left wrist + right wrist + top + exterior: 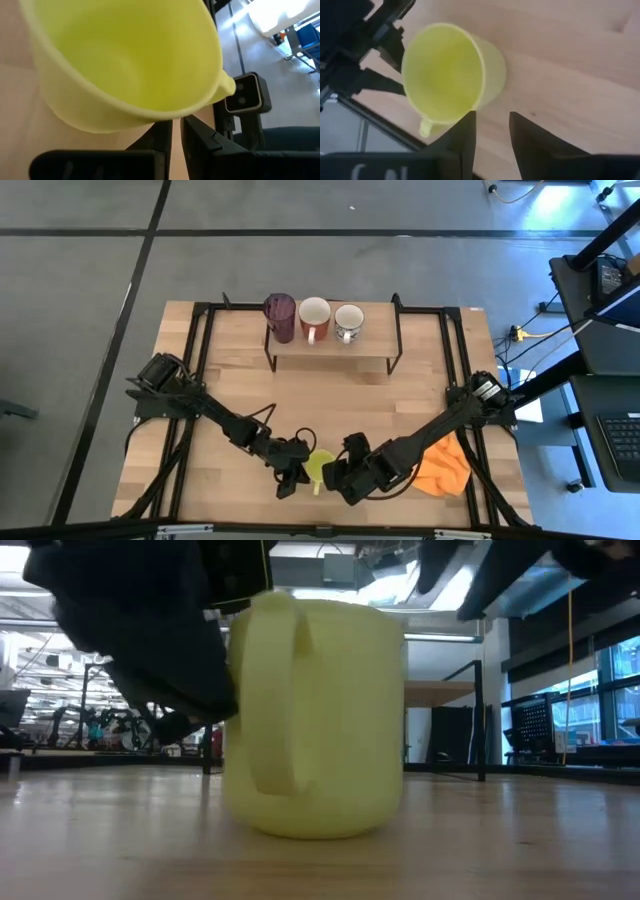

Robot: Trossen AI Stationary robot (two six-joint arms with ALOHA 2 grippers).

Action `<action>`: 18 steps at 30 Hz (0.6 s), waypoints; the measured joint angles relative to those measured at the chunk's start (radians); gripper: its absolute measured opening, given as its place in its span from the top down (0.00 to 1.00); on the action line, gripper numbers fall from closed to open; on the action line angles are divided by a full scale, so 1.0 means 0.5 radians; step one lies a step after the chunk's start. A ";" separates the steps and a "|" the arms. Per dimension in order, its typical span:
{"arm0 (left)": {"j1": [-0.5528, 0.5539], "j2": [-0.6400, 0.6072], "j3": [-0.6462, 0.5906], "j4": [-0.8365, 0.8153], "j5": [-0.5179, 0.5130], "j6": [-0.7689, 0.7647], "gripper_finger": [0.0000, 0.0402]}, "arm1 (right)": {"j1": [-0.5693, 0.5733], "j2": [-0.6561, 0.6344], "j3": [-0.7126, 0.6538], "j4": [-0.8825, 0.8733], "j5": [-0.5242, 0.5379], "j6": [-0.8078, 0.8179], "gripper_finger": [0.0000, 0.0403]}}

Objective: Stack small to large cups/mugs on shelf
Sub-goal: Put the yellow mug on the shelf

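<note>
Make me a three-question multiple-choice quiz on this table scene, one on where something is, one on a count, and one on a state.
1. Where is the yellow-green mug?
A. On the shelf
B. On the tabletop between the two grippers
C. On the orange cloth

2. How many vessels stand on the shelf?
A. Two
B. Three
C. Four

3. How does the yellow-green mug sit?
A. Upright on the wood
B. Tipped on its side
C. Upside down

Answers:
1 B: the high view shows it on the tabletop between the left gripper and the right gripper.
2 B: the purple tumbler, the reddish-brown mug and the small patterned mug.
3 A: the low view shows its base flat on the table.
</note>
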 joint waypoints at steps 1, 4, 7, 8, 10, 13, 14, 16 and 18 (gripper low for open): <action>0.008 0.000 0.000 -0.001 -0.001 0.000 0.92 | -0.007 0.005 0.000 0.007 0.011 -0.003 0.71; 0.025 0.000 0.000 0.000 -0.002 0.013 0.92 | -0.042 0.005 -0.001 0.012 0.025 -0.056 0.71; 0.034 0.000 0.000 0.006 -0.001 0.014 0.92 | -0.070 0.005 -0.001 0.010 -0.013 -0.131 0.71; 0.035 0.000 0.000 0.008 -0.001 0.014 0.92 | -0.077 0.005 -0.001 0.011 -0.018 -0.146 0.71; 0.036 0.000 0.000 0.025 -0.001 0.014 0.92 | -0.089 0.008 -0.001 0.009 -0.029 -0.160 0.71; 0.037 0.000 0.000 0.068 -0.001 0.013 0.92 | -0.099 0.013 -0.001 -0.007 -0.041 -0.181 0.71; 0.037 -0.001 0.000 0.083 -0.001 0.013 0.92 | -0.099 0.013 -0.001 -0.004 -0.041 -0.183 0.71; 0.037 -0.001 0.000 0.108 -0.001 0.013 0.92 | -0.099 0.013 -0.001 -0.013 -0.041 -0.186 0.71; 0.037 -0.001 0.000 0.111 -0.001 0.014 0.92 | -0.099 0.013 -0.002 -0.039 -0.041 -0.186 0.71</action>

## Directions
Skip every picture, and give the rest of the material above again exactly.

## Response to this task
left wrist + right wrist + top + exterior: 

Robot: Trossen AI Stationary robot (two six-joint arms with ALOHA 2 grippers).

Action `<action>`: 18 steps at 30 Hz (0.6 s), waypoints; the measured joint angles relative to those measured at the chunk's start (radians); gripper: its absolute measured opening, given as its place in its span from the top down (0.00 to 1.00); on the action line, gripper numbers fall from closed to open; on the action line angles are divided by a full scale, so 1.0 means 0.5 radians; step one lies a step after the chunk's start. A ";" separates the steps and a "|" the arms. Per dimension in order, its typical span:
{"arm0 (left)": {"j1": [-0.5528, 0.5539], "j2": [-0.6400, 0.6072], "j3": [-0.6462, 0.5906], "j4": [-0.8365, 0.8153], "j5": [-0.5179, 0.5130], "j6": [-0.7689, 0.7647], "gripper_finger": [0.0000, 0.0402]}, "arm1 (right)": {"j1": [-0.5693, 0.5733], "j2": [-0.6561, 0.6344], "j3": [-0.7126, 0.6538], "j4": [-0.8825, 0.8733], "j5": [-0.5242, 0.5379], "j6": [-0.8078, 0.8179], "gripper_finger": [0.0000, 0.0403]}}

Objective: Stack small to large cups/mugs on shelf
Sub-goal: Put the yellow mug on the shelf

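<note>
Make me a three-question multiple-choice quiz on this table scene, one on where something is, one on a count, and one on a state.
1. Where is the yellow-green mug?
A. On the shelf
B. On the tabletop between the two grippers
C. On the orange cloth

2. How many vessels stand on the shelf?
A. Two
B. Three
C. Four

3. How does the yellow-green mug sit?
A. Upright on the wood
B. Tipped on its side
C. Upside down

Answers:
1 B: the high view shows it on the tabletop between the left gripper and the right gripper.
2 B: the purple tumbler, the reddish-brown mug and the small patterned mug.
3 A: the low view shows its base flat on the table.
</note>
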 joint waypoints at steps 1, 4, 7, 8, 10, 13, 14, 16 and 18 (gripper low for open): <action>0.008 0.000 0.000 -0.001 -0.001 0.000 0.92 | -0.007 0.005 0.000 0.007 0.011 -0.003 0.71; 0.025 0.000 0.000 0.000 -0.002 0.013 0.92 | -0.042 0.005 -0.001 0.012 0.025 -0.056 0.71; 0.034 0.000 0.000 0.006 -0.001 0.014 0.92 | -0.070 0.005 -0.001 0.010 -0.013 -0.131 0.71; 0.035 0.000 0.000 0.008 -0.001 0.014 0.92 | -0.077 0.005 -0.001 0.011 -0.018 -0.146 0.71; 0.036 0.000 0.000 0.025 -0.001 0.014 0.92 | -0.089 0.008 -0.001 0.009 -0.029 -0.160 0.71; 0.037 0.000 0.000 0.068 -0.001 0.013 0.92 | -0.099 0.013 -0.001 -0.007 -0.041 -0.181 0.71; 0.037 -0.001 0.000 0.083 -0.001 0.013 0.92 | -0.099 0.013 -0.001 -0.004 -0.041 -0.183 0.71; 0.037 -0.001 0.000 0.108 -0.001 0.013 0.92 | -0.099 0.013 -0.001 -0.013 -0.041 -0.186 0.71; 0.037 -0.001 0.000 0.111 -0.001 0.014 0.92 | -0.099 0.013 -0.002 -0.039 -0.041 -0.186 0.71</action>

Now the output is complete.